La police vaudoise a présenté ce lundi les statistiques de la criminalité 2013. Si, sur le plan général, le nombre d'infractions a diminué, les violations de la loi sur les stupéfiants ont augmenté de plus de 20%. Quant à la ville de Lausanne, elle reste la moins sûre de Suisse.
07 août 2015, 13:31
/ Màj. le 20 oct. 2015 à 10:39
La criminalité moyenne baisse sur le canton de Vaud, mais les infractions liées aux stupéfiants sont en nette hausse et Lausanne est la ville la moins sûre de Suisse.

Le nombre d'infractions a très légèrement diminué en 2013 dans le canton de Vaud et à Lausanne. L'embellie est modeste, car les infractions à la Loi sur les stupéfiants ont augmenté de près de 21%, conséquence de l'opération Strada contre le 'deal' de rue. La lutte contre le trafic de drogue sera poursuivie.

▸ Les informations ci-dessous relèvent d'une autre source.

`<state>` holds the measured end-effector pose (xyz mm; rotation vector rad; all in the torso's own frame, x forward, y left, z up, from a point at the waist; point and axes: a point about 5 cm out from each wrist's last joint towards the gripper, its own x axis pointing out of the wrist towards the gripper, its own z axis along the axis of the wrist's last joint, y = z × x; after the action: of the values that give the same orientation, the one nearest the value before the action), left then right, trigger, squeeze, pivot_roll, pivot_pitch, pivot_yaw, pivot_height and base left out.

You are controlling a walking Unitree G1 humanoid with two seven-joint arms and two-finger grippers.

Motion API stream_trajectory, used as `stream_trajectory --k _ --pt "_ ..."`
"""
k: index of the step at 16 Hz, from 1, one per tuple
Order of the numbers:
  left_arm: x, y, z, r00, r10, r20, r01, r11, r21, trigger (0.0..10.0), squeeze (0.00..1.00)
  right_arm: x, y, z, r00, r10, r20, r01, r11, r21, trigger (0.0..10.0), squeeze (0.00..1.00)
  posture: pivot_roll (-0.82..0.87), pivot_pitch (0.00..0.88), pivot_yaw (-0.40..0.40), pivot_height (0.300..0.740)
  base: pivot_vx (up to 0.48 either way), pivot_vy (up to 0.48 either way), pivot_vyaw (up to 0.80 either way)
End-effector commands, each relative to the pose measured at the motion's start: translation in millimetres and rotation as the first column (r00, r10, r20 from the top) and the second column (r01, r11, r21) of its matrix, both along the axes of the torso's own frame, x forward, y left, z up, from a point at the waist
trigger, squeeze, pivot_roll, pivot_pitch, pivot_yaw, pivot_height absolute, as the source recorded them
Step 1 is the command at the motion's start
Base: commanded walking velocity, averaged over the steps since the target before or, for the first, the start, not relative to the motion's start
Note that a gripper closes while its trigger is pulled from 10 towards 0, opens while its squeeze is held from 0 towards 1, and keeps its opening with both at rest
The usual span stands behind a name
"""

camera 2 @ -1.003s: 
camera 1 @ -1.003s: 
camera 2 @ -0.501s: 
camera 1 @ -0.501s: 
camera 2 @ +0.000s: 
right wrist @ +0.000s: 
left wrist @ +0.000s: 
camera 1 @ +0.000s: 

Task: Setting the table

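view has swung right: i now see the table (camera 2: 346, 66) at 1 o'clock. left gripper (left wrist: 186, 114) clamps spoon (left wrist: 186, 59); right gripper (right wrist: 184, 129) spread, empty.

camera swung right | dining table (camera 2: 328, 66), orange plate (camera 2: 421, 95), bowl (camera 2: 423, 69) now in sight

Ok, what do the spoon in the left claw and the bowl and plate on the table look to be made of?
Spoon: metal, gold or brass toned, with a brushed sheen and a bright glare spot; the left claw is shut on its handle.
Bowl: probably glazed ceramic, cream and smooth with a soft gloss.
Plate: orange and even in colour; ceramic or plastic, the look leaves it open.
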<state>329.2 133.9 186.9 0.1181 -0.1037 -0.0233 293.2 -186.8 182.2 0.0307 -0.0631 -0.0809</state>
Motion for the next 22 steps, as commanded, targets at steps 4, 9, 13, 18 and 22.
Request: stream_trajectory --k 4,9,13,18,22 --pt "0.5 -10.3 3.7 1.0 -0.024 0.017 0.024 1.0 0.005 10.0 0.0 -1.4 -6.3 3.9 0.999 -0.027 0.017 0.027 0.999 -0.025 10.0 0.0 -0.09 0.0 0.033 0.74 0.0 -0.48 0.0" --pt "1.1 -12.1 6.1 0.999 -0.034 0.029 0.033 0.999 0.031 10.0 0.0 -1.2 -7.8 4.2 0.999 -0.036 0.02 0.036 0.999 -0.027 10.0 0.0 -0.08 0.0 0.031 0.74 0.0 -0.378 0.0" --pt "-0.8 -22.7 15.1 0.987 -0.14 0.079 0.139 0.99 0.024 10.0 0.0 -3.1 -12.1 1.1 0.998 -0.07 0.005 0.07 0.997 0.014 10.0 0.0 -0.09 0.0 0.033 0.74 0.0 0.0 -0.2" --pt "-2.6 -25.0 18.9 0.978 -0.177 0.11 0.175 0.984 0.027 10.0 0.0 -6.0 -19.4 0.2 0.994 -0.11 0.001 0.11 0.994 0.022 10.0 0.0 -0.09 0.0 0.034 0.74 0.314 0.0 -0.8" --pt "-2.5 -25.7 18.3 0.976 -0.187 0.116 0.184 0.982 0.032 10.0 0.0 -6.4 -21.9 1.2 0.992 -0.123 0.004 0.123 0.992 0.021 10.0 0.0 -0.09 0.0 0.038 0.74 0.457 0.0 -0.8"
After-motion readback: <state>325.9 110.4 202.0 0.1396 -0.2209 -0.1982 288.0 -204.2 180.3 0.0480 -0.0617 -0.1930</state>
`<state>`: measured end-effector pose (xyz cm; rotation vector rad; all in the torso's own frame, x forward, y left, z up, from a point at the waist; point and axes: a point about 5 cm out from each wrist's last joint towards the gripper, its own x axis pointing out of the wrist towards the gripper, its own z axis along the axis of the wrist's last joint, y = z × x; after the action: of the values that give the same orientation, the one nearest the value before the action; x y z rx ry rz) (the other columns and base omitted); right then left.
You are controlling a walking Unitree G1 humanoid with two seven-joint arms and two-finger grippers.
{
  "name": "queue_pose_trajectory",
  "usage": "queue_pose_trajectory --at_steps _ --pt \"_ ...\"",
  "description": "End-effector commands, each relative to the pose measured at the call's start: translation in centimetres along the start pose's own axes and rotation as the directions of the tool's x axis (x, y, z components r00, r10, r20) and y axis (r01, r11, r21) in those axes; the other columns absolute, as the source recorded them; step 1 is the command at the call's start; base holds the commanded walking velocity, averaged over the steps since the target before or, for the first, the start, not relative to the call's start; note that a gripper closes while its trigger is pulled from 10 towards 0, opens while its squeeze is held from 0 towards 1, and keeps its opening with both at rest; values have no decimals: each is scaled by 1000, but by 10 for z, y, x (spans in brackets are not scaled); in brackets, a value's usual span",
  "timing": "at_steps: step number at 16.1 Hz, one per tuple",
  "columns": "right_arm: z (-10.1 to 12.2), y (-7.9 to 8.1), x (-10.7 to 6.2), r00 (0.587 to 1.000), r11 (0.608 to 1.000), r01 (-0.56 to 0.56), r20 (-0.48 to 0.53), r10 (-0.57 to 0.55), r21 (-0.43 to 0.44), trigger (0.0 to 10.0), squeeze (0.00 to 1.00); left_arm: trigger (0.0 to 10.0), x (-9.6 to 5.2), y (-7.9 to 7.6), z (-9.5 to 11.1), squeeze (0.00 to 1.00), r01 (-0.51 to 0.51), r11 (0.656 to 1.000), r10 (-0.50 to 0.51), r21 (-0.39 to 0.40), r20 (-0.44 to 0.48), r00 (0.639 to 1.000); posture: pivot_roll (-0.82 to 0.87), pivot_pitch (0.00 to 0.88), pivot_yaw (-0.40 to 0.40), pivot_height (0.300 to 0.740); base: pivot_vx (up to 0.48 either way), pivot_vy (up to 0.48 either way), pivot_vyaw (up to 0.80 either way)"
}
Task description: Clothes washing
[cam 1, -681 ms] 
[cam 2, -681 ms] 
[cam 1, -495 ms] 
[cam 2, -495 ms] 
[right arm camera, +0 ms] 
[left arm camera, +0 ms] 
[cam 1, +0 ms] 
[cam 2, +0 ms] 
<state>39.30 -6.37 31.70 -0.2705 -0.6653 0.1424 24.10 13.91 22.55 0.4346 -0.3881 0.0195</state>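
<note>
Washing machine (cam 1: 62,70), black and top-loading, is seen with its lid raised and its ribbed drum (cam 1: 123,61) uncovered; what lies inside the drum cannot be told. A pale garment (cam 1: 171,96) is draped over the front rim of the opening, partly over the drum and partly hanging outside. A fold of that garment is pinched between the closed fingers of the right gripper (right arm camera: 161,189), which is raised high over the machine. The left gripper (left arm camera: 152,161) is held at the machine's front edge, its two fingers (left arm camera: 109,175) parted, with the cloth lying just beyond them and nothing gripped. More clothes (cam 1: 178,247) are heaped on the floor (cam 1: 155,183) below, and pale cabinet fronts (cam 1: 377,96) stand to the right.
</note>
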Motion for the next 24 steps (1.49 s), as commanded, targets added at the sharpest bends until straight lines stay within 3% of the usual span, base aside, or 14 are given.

Les polices vaudoise et lausannoise ont tiré lundi un bilan positif des mesures mises en place pour améliorer la sécurité. Après trois années de hausses successives, le 'trend' repart à la baisse. "On a fait un bout du chemin, même si la situation reste difficile", a reconnu le municipal lausannois de la police, Grégoire Junod.

Toute la chaîne pénale - police, parquet et service pénitentiaire - tire à la même corde. Seules une "coordination et une concertation accrues permettent de lutter efficacement contre la criminalité", a expliqué la conseillère d'Etat Béatrice Métraux.

Moins de 'deal' de rue la journée

A Lausanne, les conséquences de Strada après six mois sont "visibles". "On constate une baisse importante du 'deal' de rue la journée", a observé M. Junod, "satisfait de ces premiers résultats". Les effectifs supplémentaires - 42 postes en 2014 - permettront de renforcer l'action de la police lausannoise, qui entend créer en avril une brigade de lutte contre les cambriolages, autre point noir.

Lausanne, ville la moins sûre de Suisse

Avec 209 crimes et délits pour 1'000 habitants, Lausanne reste, selon le classement de l'Office fédéral de la statistique, la ville la moins sûre de Suisse, devant Berne et Genève. Un résultat dû en partie à la hausse de l'activité policière dans le cadre de Strada: "nous avons de loin l'activité la plus intense dans le domaine des stupéfiants", a expliqué M. Junod.

"La métropole lémanique, avec la proximité de la frontière et ses axes routiers, est beaucoup plus attractive" pour les délinquants que d'autres régions du pays, a ajouté Jacques Antenen, commandant de la police cantonale. Mais il a précisé qu'il n'y a "jamais eu autant d'arrestations", une hausse qui s'explique en partie par un recours plus systématique à l'identification par ADN.

Saisie des véhicules

Pour lutter contre la criminalité transfrontalière, la police a commencé à saisir les véhicules non conformes des délinquants de passage. "Nous les privons de leur moyen de transport, qui est séquestré puis parfois détruit", a expliqué M. Antenen. Depuis décembre, 47 véhicules ont ainsi été saisis, et douze détruits.

Le commandant a "bon espoir" que la baisse de la criminalité esquissée cette année se poursuive. Pour répondre à la surpopulation carcérale, Mme Métraux a annoncé de nouvelles places de détention en 2016. Le projet sera sur la table du Conseil d'Etat avant l'été.

"Avec ces places supplémentaires en prison, nous pourrons mettre hors d'état de nuire un certain nombre de personnes qui ne peuvent pas être détenues aujourd'hui, faute de place", a ajouté M. Antenen.

Délinquance juvénile

Enfin, Béatrice Métraux veut renforcer la prévention à l'égard de la violence des jeunes. "Nous allons tout faire pour qu'une tragédie comme celle d'Yverdon ne se reproduise plus", a-t-elle dit. En janvier, un mineur a perdu la vie sur la place Bel-Air après avoir été frappé sans raison par un autre jeune. L'enquête a démontré que des jeunes gens se fixaient rendez-vous via des réseaux sociaux pour aller frapper un autre jeune, au hasard, dans la rue.